看護師を対象にした「特定行為の研修制度」が来年10月からスタートする。厚労省は「在宅医療推進の切り札」として看護師の活躍に期待するが、医療安全をいかに担保するか、課題は残る。
「地域における医療及び介護の総合的な確保を推進するための関係法律の整備等に関する法律」は、19本の法律を一括している。そのうちの1つが、保健師助産師看護師(保助看)法だ。改正保助看法成立により、「特定行為の研修制度」が来年10月からスタートすることになった。厚労省は、制度創設を「在宅医療を推進する上で1つの切り札」(原徳壽医政局長)と位置づけ、看護師の一層の活躍に期待する。
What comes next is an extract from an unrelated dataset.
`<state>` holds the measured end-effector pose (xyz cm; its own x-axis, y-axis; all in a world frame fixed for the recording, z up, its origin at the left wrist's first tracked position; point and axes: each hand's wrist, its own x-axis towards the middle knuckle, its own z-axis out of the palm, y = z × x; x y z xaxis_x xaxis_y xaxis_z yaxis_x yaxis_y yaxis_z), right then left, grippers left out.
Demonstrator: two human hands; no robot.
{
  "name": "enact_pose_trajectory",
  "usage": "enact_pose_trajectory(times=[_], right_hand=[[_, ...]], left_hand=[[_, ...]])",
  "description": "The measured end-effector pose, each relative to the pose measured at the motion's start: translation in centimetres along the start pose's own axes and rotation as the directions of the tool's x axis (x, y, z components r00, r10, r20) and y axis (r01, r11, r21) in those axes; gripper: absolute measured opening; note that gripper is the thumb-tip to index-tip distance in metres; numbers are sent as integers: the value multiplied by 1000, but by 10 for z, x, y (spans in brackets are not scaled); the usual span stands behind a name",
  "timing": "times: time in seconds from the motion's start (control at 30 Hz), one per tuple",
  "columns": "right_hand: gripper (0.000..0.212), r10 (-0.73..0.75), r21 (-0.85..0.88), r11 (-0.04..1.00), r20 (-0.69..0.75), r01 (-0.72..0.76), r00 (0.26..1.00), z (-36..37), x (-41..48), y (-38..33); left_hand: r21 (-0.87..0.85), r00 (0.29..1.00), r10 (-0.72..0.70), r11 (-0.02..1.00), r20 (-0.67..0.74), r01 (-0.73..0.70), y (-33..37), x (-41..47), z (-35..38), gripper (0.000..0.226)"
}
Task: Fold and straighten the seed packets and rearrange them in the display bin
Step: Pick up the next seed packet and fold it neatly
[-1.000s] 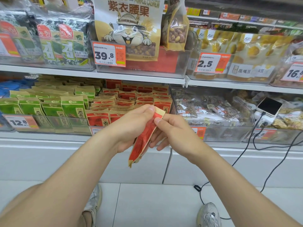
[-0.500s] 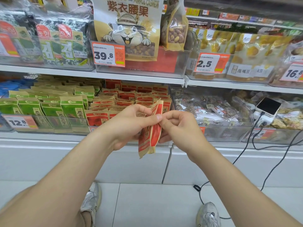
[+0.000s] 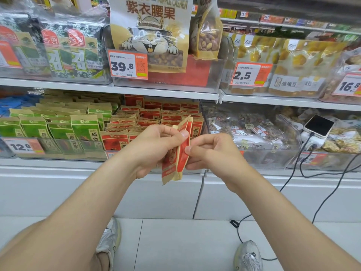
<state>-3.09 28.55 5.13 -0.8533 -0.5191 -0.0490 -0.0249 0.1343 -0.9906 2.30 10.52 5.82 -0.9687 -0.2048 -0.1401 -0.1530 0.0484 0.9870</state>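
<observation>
A red and tan seed packet (image 3: 180, 153) hangs upright between both hands, creased lengthwise so its two halves lean together. My left hand (image 3: 156, 145) pinches its upper left edge with thumb and fingers. My right hand (image 3: 213, 151) pinches its right edge near the middle. Behind the hands, the clear display bin (image 3: 109, 153) on the lower shelf holds several rows of the same red packets (image 3: 154, 114), standing on end.
Green seed packets (image 3: 58, 126) fill the bin to the left, and a bin of clear nut bags (image 3: 250, 128) stands to the right. A phone (image 3: 318, 126) lies on a charger with black cables hanging down. Larger snack bags sit on the upper shelf. My shoes stand on the tiled floor.
The packet has risen from a slanted hang to upright in front of the bin and is now creased lengthwise. Both hands have lifted and come closer together.
</observation>
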Motion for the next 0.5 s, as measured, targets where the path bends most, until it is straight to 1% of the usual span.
enact_pose_trajectory(times=[0.1, 0.17, 0.23, 0.3, 0.37, 0.47, 0.5], right_hand=[[2, 58, -80, 996, 118, -49, 991, -5, -2, -3], [5, 99, -141, 987, 199, -72, 975, -4, -5, -3], [7, 115, -165, 983, 219, -80, 969, -2, -6, -2], [16, 94, -141, 988, 189, -67, 977, 1, -5, -3], [22, 61, -67, 996, 123, -53, 991, 1, -3, -5], [14, 11, 11, 1000, -33, -11, 999, 1, 0, -5], [13, 1, 18, 1000, -62, 0, 998, 1, 1, -4]], left_hand=[[-24, 996, -36, 999, -79, 34, 1, 2, -2, 42], [14, 995, -20, 1000, -95, 21, 2, 1, -3, 39], [75, 996, 0, 997, -84, 7, 2, -1, -4, 31], [68, 997, 1, 998, -77, 5, 3, -3, -3, 27], [37, 997, -3, 999, -76, 6, 4, -4, -1, 23], [5, 999, -2, 1000, -45, 2, 4, -5, 4, 23], [-7, 999, 0, 1000, -37, 0, 4, -5, 5, 25]])
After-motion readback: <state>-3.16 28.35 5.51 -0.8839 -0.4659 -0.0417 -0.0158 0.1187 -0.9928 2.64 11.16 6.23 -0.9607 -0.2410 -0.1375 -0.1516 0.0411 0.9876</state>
「特定行為」とは、今まで医療現場で診療の補助に該当するかが明確ではないグレーゾーンとされていたもの。保助看法では、看護師の診療の補助のうち「実践的な理解力、思考力、判断力と、高度かつ専門的な知識及び技能が特に必要とされるもの」と定義づけた。現在、「気管挿管」「インスリン投与量の調整」「脱水の程度の判断と輸液による補正」など41種類が候補に挙がっている(別掲)。
研修を修了した看護師は、医師の包括的指示のもとで特定行為を行うことができる。包括的指示について厚労省は、「医師が患者の診察を行い、状態を把握し、研修を修了した看護師に行わせることが可能か判断した上で、手順書に基づき看護師に出す指示のこと」としている。つまり、患者の状態が手順書の範囲内であれば、看護師は医師の判断を待たずに特定行為を実施できる。ただ、研修を受講していない看護師でも医師の“具体的指示”があれば、これまで通り特定行為を実施可能だ。
手順書には、患者名や病態の範囲、行為の内容などが記載される予定。研修内容は特定行為ごとに講義・演習・実習で構成されることが検討されている。
特定行為の内容や手順書の記載事項、研修制度の内容、研修機関の指定基準など詳細は今後、厚労省の審議会で議論し、今年度中に省令で定められる。
なお、研修修了後に試験はない。厚労省は研修を修了した看護師を把握するため、指定研修機関から名簿の提出を受けることを検討している。
国会審議の中では、リスクが高い特定行為によって医療事故が起きた際の法的責任の所在が問われた。
田村憲久厚労相は「看護師は手順書に則って特定行為を行うのであり、医師から独立して医行為を行うわけではない」と説明しつつも、法的責任については「司法が総合的に判断する」と述べるにとどめた。
このほか田村厚労相は、研修の目的を「安全性の担保」と強調、「医師は(包括的指示を出す)看護師の能力を適切に判断しなければならない」と指摘した。
国会審議の中で特に懸念されたのは医療安全の担保だ。今後始まる具体的な制度設計の議論においても、最も重要な課題といえるだろう。